We Don't Have Common Sense: SC Chides Urban Affairs Minister for Remarks on Delhi Sealing
We Don't Have Common Sense: SC Chides Urban Affairs Minister for Remarks on Delhi Sealing
According to a media report, Union housing and urban affairs minister Hardeep Singh Puri had said the monitoring committee members 'sit in air-conditioned rooms and have no understanding of the ground realities'.

New Delhi: Union minister Hardeep Singh Puri faced the ire of the Supreme Court on Wednesday for his remarks that members of the top court-appointed monitoring committee on sealing in Delhi sat in air-conditioned rooms and had no understanding of the ground realities.

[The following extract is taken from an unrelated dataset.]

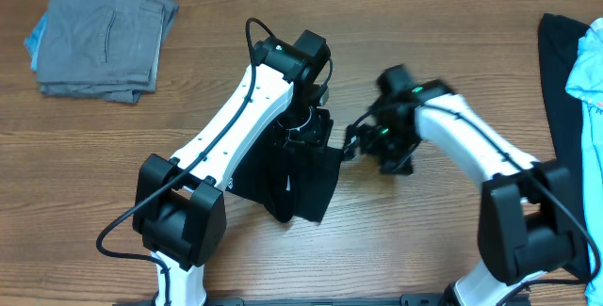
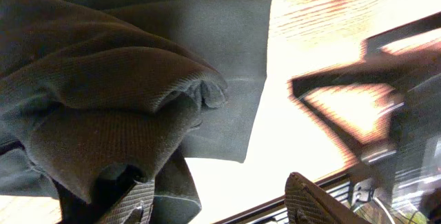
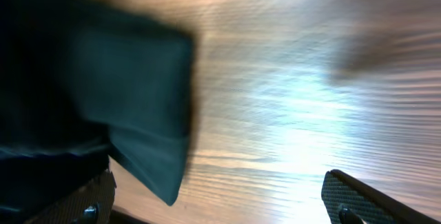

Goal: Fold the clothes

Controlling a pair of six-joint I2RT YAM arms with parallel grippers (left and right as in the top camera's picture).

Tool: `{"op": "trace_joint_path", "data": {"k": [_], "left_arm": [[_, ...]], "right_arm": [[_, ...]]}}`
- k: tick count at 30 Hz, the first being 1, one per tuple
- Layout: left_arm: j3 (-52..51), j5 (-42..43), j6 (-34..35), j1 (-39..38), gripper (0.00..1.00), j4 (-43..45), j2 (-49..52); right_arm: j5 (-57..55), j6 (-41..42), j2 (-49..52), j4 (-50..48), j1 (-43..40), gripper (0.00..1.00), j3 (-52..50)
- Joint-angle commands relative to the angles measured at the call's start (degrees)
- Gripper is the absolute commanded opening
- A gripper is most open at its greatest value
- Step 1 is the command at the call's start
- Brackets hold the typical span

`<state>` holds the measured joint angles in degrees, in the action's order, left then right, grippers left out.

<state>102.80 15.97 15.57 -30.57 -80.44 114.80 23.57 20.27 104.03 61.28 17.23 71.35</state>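
A black garment [image 1: 311,188] lies bunched and partly folded on the wooden table [image 1: 424,240] at the centre. My left gripper [image 1: 306,127] hangs over its upper part. In the left wrist view its jaws [image 2: 220,207] are wide open, with rumpled black fabric [image 2: 138,79] draped against the left finger but not pinched. My right gripper [image 1: 353,146] is at the garment's right edge. In the right wrist view its jaws [image 3: 220,196] are wide open over bare wood, and a corner of the black fabric [image 3: 131,93] lies beside the left finger. No logo or lettering shows.
A folded grey garment pile [image 1: 104,33] sits at the back left with a light blue piece [image 1: 36,38] under it. At the right edge lie another black garment [image 1: 561,108] and a light blue one [image 1: 589,71]. The right arm [image 2: 386,79] shows blurred in the left wrist view.
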Motion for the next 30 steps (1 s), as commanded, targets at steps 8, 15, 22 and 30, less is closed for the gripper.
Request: {"op": "trace_joint_path", "data": {"k": [8,15,22,30], "left_arm": [[10.6,-0.1,-0.8,6.4,0.66,-4.9,-3.2],[13.1,-4.2,-0.1,17.4,0.74,-6.7,-7.1],[7.9,-9.4,2.0,24.8,0.83,-7.8,-6.8],[-4.6,-12.1,2.1,25.5,0.85,-1.9,-6.8]], "right_arm": [[4.3,-6.4,-5.9,6.8,-9.7,1.0,9.1],[4.6,-3.1,-6.0,4.7,-2.4,1.0,9.0],[-4.3,5.3,-6.0,-1.6,11.9,1.0,9.0],[-7.1,8.1,-5.8,-7.7,20.7,1.0,9.0]]}}
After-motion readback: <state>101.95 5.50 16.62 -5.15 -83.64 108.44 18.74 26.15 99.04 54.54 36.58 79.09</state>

“We do not have common sense”, an anguished bench of justice Madan B Lokur and justice Deepak Gupta said while referring to a media report in which Puri, the Union housing and urban affairs minister, had criticised the role of the monitoring committee in carrying out the sealing drive in the national capital.

According to the report, Puri had said the monitoring committee members “sit in air-conditioned rooms and have no understanding of the ground realities”.

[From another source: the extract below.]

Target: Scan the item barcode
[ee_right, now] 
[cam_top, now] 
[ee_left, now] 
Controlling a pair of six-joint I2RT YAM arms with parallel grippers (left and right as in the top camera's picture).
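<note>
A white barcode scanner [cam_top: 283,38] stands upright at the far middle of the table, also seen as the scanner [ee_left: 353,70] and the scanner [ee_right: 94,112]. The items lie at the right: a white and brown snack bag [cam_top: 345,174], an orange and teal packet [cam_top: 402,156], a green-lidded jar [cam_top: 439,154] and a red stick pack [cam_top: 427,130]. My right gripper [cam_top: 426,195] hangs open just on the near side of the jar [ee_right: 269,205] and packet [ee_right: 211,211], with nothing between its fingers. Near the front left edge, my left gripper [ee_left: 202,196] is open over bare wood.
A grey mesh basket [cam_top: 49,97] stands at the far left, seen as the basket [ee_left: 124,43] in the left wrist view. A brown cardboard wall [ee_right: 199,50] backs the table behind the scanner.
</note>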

The bench also made it clear that the monitoring committee was working on the directions of the top court. “We do not have common sense. We do not know how to work,” it asked.

“Please ask him where we should get common sense. Is it available in the market? Ask him so that we can get some common sense also,” the apex court told Additional Solicitor General ANS Nadkarni, who was appearing for the Centre.

“We are being told that we lack common sense. If something is there in the newspapers, you say it is false. That is why we do not have common sense,” the bench said.

The observations were made when the court was hearing the matter relating to sealing of unauthorised constructions in Delhi.

The monitoring committee, comprising KJ Rao, former adviser to the Election Commissioner; Bhure Lal, chairman of Environment Pollution (Prevention and Control) Authority; and Major General (Retd) Som Jhingan was set up on March 24, 2006, by the Supreme Court.

The top court is dealing with the issue relating to the validity of the Delhi Laws (Special Provisions) Act, 2006 and subsequent legislations which protect unauthorised construction from being sealed.